Fast noch mehr als später bei Psycho wird bei Im Schatten des Zweifels von Anfang klar, dass Charlie Oakley der Bösewicht ist und ähnlich wie bei Norman Bates gelingt es auch Joseph Cotten seiner Figur trotzdem eine sehr charmante Seite zu verleihen die aber immer wieder von den wahren Gefühlen von Charlie durchbrochen wird und in genau diesen Momenten – wie mit seiner Nichte im Lokal oder während seiner Wutrede über Witwen am Essenstisch – brilliert Cotten. Teresa Wright als Gegenpol macht das beste aus ihrer Figur, denn vor allem am Anfang fällt es doch schwer mit Charlotte „Charlie“ Newton warm zu werden und erst in den Szenen mit Macdonald Carey gewinnt die weibliche Charlie etwas an Sympathie. Dazu kommen wie bei Alfred Hitchcock nicht anders zu erwarten tolle weitere Nebenfigurn wie Edna May Wonacott als neunmalkluge kleine Schwester, Hume Cronyn und Henry Travers die sich gegenseitig erzählen wie sie den jeweils anderen umbringen würden und natürlich Patricia Collinge als Mutter und Schwester von Charlie bzw.
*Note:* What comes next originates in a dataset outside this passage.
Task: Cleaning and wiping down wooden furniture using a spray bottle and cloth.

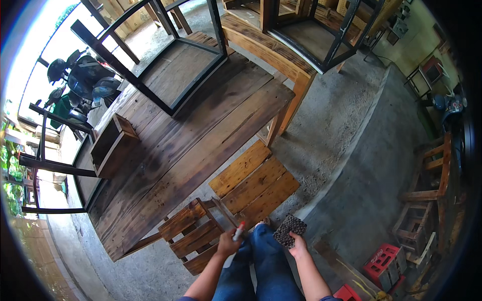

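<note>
My left hand (pixel 228 243) is closed around a slim white tube or marker with a red tip (pixel 239 230), which points up and away from me. A dark, knobbly woven pouch or pad (pixel 290 228) is in my right hand (pixel 298 245), with the thumb on its near edge. Both hands are apart, above my legs in blue jeans (pixel 263 259). Just left of my left hand is a slatted wooden chair (pixel 196 225). Beyond my hands lies a low wooden bench or seat of three planks (pixel 256 180).
A large plank table (pixel 196 150) carries black-framed chairs or stands (pixel 180 75) and a wooden box (pixel 116 146). A wooden bench (pixel 271 49) is behind it. Motorcycles (pixel 90 79) stand at the far left. Red crates (pixel 384 263) and wooden frames (pixel 414 222) are at right.
</note>
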A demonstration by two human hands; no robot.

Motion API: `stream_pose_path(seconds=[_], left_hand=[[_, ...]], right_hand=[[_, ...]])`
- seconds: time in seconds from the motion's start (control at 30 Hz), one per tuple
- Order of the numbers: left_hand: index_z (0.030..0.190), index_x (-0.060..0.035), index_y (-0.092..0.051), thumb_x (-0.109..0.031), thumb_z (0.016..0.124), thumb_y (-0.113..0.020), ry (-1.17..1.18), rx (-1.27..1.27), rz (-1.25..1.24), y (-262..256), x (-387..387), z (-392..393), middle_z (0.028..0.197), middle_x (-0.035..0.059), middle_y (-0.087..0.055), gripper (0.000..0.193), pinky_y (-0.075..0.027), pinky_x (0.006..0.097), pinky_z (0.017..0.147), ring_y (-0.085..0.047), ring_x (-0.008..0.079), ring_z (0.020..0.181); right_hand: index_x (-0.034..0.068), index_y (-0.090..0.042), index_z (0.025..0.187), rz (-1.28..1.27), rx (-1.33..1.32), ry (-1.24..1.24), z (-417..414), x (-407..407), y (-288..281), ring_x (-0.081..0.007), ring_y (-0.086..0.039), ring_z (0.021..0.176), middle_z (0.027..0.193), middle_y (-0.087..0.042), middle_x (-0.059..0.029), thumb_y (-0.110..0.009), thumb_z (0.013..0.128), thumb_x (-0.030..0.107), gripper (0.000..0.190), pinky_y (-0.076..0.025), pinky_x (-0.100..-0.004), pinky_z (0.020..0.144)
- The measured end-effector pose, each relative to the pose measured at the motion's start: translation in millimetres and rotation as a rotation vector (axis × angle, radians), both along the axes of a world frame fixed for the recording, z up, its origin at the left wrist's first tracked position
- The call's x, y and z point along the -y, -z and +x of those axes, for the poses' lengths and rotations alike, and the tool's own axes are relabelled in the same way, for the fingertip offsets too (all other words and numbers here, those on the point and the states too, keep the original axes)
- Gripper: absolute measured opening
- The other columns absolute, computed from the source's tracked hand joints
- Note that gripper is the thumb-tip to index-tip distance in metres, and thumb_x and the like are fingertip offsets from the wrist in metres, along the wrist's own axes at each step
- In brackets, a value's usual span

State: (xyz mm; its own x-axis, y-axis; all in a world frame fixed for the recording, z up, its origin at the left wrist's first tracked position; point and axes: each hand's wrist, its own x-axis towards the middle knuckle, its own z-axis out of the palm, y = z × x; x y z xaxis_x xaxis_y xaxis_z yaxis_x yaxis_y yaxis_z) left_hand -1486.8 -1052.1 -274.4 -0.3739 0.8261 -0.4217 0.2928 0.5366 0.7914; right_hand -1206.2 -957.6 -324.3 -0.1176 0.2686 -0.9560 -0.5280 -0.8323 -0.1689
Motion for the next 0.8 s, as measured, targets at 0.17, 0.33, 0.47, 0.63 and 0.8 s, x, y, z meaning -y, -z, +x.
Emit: stream_pose_path(seconds=[0.17,0.33,0.47,0.63,0.8], left_hand=[[0.095,-0.0031,-0.065,-0.018,0.076,-0.061,0.101,0.062,0.009,12.6,-1.0,13.9,0.083,0.0244,-0.064,0.024,-0.049,0.0467,0.071,-0.062,0.0436,0.083],[0.095,-0.0016,-0.063,-0.017,0.073,-0.060,-0.015,0.123,-0.019,-5.2,-3.3,-14.4,0.084,0.0246,-0.064,0.026,-0.049,0.0439,0.074,-0.064,0.0408,0.085],[0.093,-0.0002,-0.063,-0.015,0.071,-0.061,-0.148,0.274,0.002,-6.9,13.6,-43.6,0.077,0.0168,-0.064,0.027,-0.048,0.0362,0.069,-0.064,0.0261,0.075],[0.095,0.0006,-0.063,-0.007,0.071,-0.061,-0.156,0.369,0.047,0.8,28.6,-61.9,0.071,0.0089,-0.060,0.025,-0.046,0.0301,0.059,-0.059,0.0151,0.062],[0.103,0.0013,-0.062,-0.005,0.075,-0.059,-0.248,0.466,0.010,17.7,53.1,-72.2,0.078,0.0047,-0.061,0.029,-0.047,0.0262,0.056,-0.058,0.0113,0.063]], right_hand=[[0.004,-0.056,0.120,0.089,0.055,0.038,-4.3,14.1,11.1,-0.0303,-0.062,0.103,0.117,-0.062,-0.0130,-0.059,0.088,0.005,0.032,-0.051,-0.0467,0.092],[-0.004,-0.053,0.126,0.309,0.518,-0.035,-46.6,-34.0,-11.4,-0.0241,-0.058,0.110,0.127,-0.058,-0.0123,-0.064,0.090,0.022,0.046,-0.046,-0.0355,0.091],[-0.003,-0.040,0.137,1.048,1.061,-0.696,-64.3,-106.5,13.0,-0.0322,-0.048,0.124,0.139,-0.047,-0.0188,-0.053,0.096,0.015,0.047,-0.041,-0.0358,0.098],[0.008,-0.041,0.141,1.429,1.416,-1.274,-121.0,-117.6,85.8,-0.0387,-0.030,0.137,0.147,-0.036,-0.0175,-0.052,0.093,0.018,0.051,-0.024,-0.0495,0.110],[0.020,-0.045,0.140,1.808,0.797,-1.745,-185.4,8.0,84.0,-0.0284,-0.028,0.141,0.151,-0.035,-0.0065,-0.054,0.089,0.027,0.053,-0.020,-0.0496,0.113]])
Charlie. Es gibt wie nicht anders von Dimitri Tiomkin zu erwarten einen tollen Score, schöne Kameraeinstellungen, die Spannungs baut sich langsam auf und das Finale bricht dann fast zügig über den Zuschauer hinein. Im Schatten des Zweifels weiß wunderbar zu unterhalten – auch wenn er ein wenig braucht um richtig in Fahrt zu kommen.